Majid : Je pense que l’amour nous inspire, nous ne pourrions pas en être là sans l’avoir connu. Les femmes ont une places essentielle dans notre société et si on fait de la musique ce n’est pas pour être irrespectueux, encore moins vis-à-vis d’elles. Je ne dis pas qu’on est des saints mais on essaie de traiter les femmes à leur juste valeur, je pense que c’est pour ça qu’il y a beaucoup de filles dans notre public.

 

Vous précisément un public féminin ?

Majid : Pas forcément. On aime juste ce qui est beau, on se concentre là-dessus. On cherche à ne garder que les aspects positifs de la vie et l’amour en fait partie. C’est en conservant tous ces éléments que les gens vont pouvoir s’identifier à notre musique, c’est extrêmement cinématographique.

 

La plupart de vos clips sont d’ailleurs très réussis, vous arrivez bien à retransmettre la vibe d’un titre à vos vidéos.

Jordan : La plupart du temps on essaye de réfléchir à nos clips en même temps que l’on crée le morceau. Ça facilite la tache au réalisateur, c’est quelque choses qu’on fait de plus en plus. On a toujours voulu des visuels de qualité qui correspondent à nos morceaux. Maintenant qu’on a les moyens de transformer nos musiques en images, on essaye de dégager une vibe singulière à chaque clip.

 

Quelle est votre destination préférée pour un concert ?

Majid : On aime vraiment beaucoup Paris.

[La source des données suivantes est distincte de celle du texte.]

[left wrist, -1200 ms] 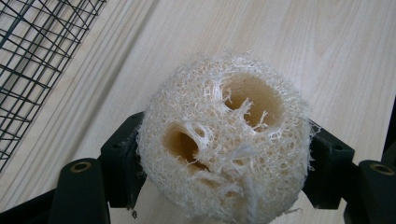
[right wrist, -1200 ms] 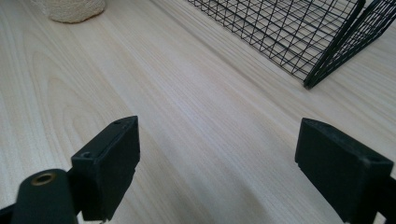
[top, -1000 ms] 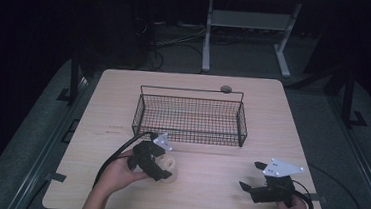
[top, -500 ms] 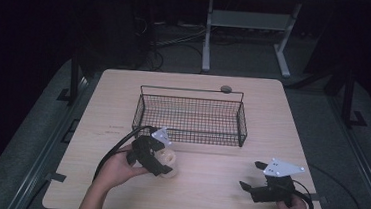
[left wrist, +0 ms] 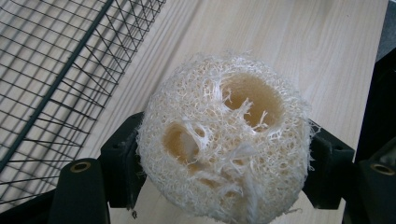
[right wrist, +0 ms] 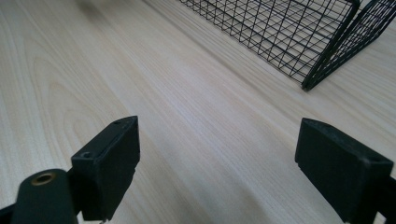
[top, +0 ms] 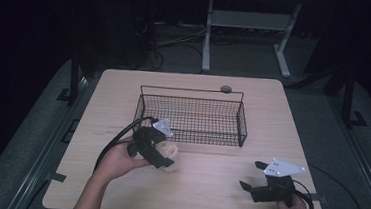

J’aime les gens, la culture, leur goût pour les bonnes choses… Nos premiers fans sur Soundcloud venaient essentiellement de Paris et de Lyon… Je ne sais pas quel est le lien entre ces deux villes

 

Depuis la sortie de votre album vous êtes en tournée. Quel a été le truc le plus fou qu’un fan ait fait à l’un de vos concerts ? 

Majid : Le concert d’hier à Manchester était dingue. Je m’ambiançais sur un morceau et au moment du « drop » j’ai écarté mes mains. Ce court instant a suffi pour qu’une fille jette son soutif sur la scène et qu’il atterrisse parfaitement dans ma main, juste au moment où le son reprenait (rires). Ce concert était vraiment cool.